Я ужакой в палатку вполз, а потом этак спокойно распрямился и на басурмана гляжу. По дорогому, из золоченой парчи, халату определил — высоких кровей разбойник. Не иначе воинский начальник какой-то. Глядит на меня он, и вижу, что от ужаса аж задыхается. Потом в себя пришел и к своему поганому ятагану потянулся. А я тяжеленный пистолет на ладошку себе положил и подкидываю его играючи. А сам глаз с бритоголового не спущаю. Понял басурман, что дело его табак, пена на губах выступила. И вдруг повалился он на ковер. Молча, тихо, как по заказу. Взял и повалился. Что с ним приключилось, доселе в ум не могу взять. То ли обморок, то ли от пьянства падучая болезнь какая к земле придавила. Одно лишь помню твердо: дух он тяжелый, зловонный испустил. И уж это я точно знаю отчего: оттого, что казака живого первый раз в своей поганой жизни увидел перед собой.
Я ему рот кляпом заткнул, на аркан — и потащил. Тяжелый был, ирод. Пока тащил, все култышки на руках себе посбивал. Уже различаю коней наших и фигуру твоего отца. Свистнул под иволгу, как условились. Слышу, мой конь негромко заржал в ответ, а Гордей уже навстречу, пригнувшись, шагает. Мы вдвоем пленника на мою лошадь перекинули, а Гордей рядом. Только успели все это проделать, во вражьем логове как забегали, как залопотали — и в погоню. Один выстрел нам вдогонку, второй. Пули так и жужжат над нами. Я Гордея окликиваю: «Ну как?» А он смеется в ответ самым что ни на есть залихватским смехом: «Живой, ясное дело! Какая беда казака может взять!»
Проскакали мы еще с полверсты. Преследователи не отстают и огонь по нашим спинам ведут ой как справно. Опять окликаю Гордея: «Ну как?» И он теми же словами в ответ начал было гутарить: «Да какая же смерть казака…» И вдруг оборвалась его речь, и застонал он так тихо да так жалобно: «Ой, Лука, задела меня все же пуля вражья». Я ему в ответ: «Крепись, ведь совсем уже мало осталось до позиций наших». А он: «Прости, Лука, кровью весь исхожу.
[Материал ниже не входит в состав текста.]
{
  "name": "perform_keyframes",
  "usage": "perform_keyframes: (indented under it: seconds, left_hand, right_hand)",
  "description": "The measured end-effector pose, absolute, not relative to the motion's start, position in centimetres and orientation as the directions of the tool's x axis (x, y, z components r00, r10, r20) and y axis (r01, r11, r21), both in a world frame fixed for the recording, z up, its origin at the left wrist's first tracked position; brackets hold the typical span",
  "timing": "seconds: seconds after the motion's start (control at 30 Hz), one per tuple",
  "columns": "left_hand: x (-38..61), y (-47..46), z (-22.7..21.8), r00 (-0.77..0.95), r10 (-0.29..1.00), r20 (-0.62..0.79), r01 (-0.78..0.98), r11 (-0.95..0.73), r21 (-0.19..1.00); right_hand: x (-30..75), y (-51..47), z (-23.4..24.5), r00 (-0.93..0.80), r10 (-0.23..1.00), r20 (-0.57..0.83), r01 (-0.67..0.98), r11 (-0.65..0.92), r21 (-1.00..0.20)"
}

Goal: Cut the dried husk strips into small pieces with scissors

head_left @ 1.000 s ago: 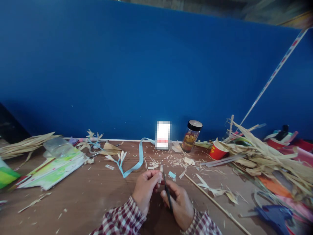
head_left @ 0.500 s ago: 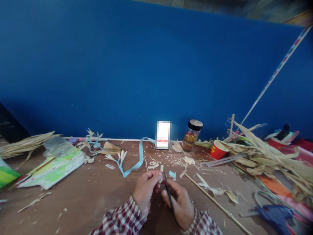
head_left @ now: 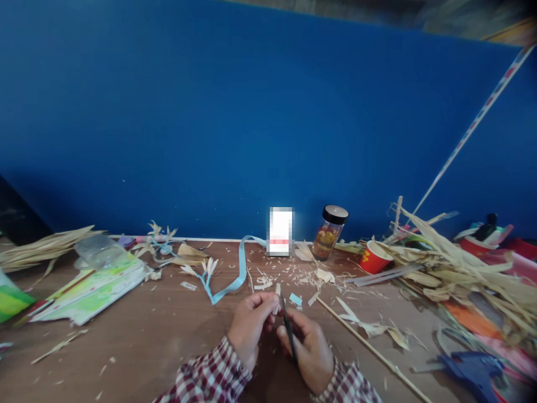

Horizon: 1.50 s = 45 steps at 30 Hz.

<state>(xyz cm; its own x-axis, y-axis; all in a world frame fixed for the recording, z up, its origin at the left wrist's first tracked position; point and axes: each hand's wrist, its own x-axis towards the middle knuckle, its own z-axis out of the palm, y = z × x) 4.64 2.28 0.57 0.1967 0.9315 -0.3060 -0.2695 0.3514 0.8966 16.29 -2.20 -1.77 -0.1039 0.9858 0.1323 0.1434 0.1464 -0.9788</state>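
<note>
My left hand (head_left: 248, 324) pinches a small pale strip of dried husk (head_left: 277, 292) that stands upright above its fingertips. Close beside it, my right hand (head_left: 308, 350) is closed around dark scissors (head_left: 288, 331), whose blades point up toward the strip and touch or nearly touch it. Both hands hover just above the brown wooden table (head_left: 151, 336), near its front middle. Plaid sleeves cover both wrists.
Husk scraps, a light-blue ribbon (head_left: 239, 274) and a husk flower lie ahead. A dark-lidded jar (head_left: 329, 232) and red paper cup (head_left: 373, 257) stand by the blue wall. A husk pile (head_left: 457, 274) fills the right, a blue glue gun (head_left: 472, 369) lower right, booklets (head_left: 90, 285) left.
Almost nothing differs; the view has shifted very slightly, and the hands hold the strip and scissors in the same place.
</note>
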Motion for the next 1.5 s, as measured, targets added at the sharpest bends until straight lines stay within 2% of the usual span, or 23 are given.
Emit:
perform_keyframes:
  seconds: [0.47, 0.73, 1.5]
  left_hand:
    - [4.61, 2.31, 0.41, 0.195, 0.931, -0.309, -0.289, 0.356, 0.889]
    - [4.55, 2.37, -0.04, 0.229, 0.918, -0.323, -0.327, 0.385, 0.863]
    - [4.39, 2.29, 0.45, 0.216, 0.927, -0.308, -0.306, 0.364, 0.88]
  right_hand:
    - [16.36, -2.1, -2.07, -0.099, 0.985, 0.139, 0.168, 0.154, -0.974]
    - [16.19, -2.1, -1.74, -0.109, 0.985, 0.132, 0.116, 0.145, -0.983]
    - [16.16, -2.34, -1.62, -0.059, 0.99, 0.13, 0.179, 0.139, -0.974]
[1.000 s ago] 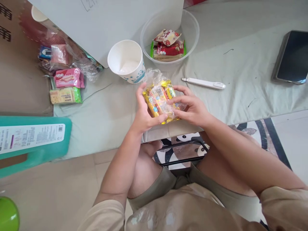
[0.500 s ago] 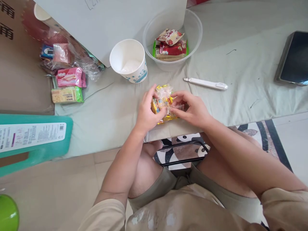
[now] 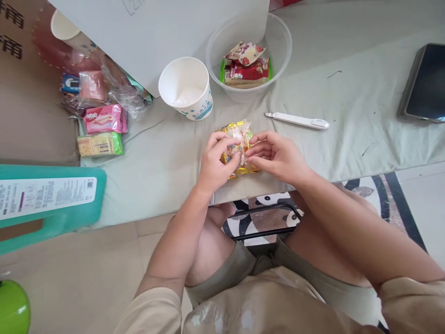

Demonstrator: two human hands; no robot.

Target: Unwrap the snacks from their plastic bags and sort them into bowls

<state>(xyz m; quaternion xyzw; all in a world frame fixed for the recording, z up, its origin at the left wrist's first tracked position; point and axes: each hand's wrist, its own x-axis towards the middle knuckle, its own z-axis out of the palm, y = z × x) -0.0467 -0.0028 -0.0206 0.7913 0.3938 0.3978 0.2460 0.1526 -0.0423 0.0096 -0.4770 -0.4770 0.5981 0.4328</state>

Если что, поведай моей Марье Тимофеевне, как погиб я в честном бою. Все-таки хорошо мы; с ней пожили. Пусть не горюнится сильно, такая уж у казака судьбинушка, что не помирать ему в постели, а помирать в чистом поле при боевом оружии».
Я хочу его подбодрить, подъехал, взял его лошадь за повод. Чуть ли не в самое ухо батьке твоему кричу: «Оставь свои речи заупокойные, Гордеюшка, мы еще своими конями белый свет потопчем! Не вешай головушку, казак удалой!» Хочу из всех силушек любимого друга подбодрить, а сам даже во мраке ночном вижу, что вся амуниция на нем от пролитой кровушки мокрая и сам он грудью обмякшею на луку седла навалился. — Аникин вздохнул, пытливо посмотрел на притихшего совершенно Дениску. — Дальше сказывать?
— Сказывайте, дядя Лука, — последовал твердый, напряженный голос. Аникин, соглашаясь, кивнул головой, потянулся было за трубкой, но тотчас же ее отодвинул: в последнее время он старался курить как можно меньше.
— Ишь, как воет, — вздохнул он, прислушиваясь к порывам ветра. — Ровно светопреставление какое предполагается. Так вот, Дениска. Доскакал я до наших заграждений, назвал пароль, по какому в казачьи боевые порядки пропустить могли, и оглянулся. И веришь ли, парень, вот уже сколько годов прожил, а ту скорбную минуту вовек забыть не могу. Тяжелое тело Гордея обвисло на седле, а конь к нам этак медленно-медленно идет и голову опустил понуро. И понимаешь, что самое тяжкое? Стук копыт. Над нашими укреплениями и палаткой командира в зыбкой ночной тиши звезды голубые плавают. Все меня окружили, а конь с неподвижным Гордеем подходит медленно-медленно, и копыта его по сухой, спеченной солнцем земле цок-цок, цок-цок.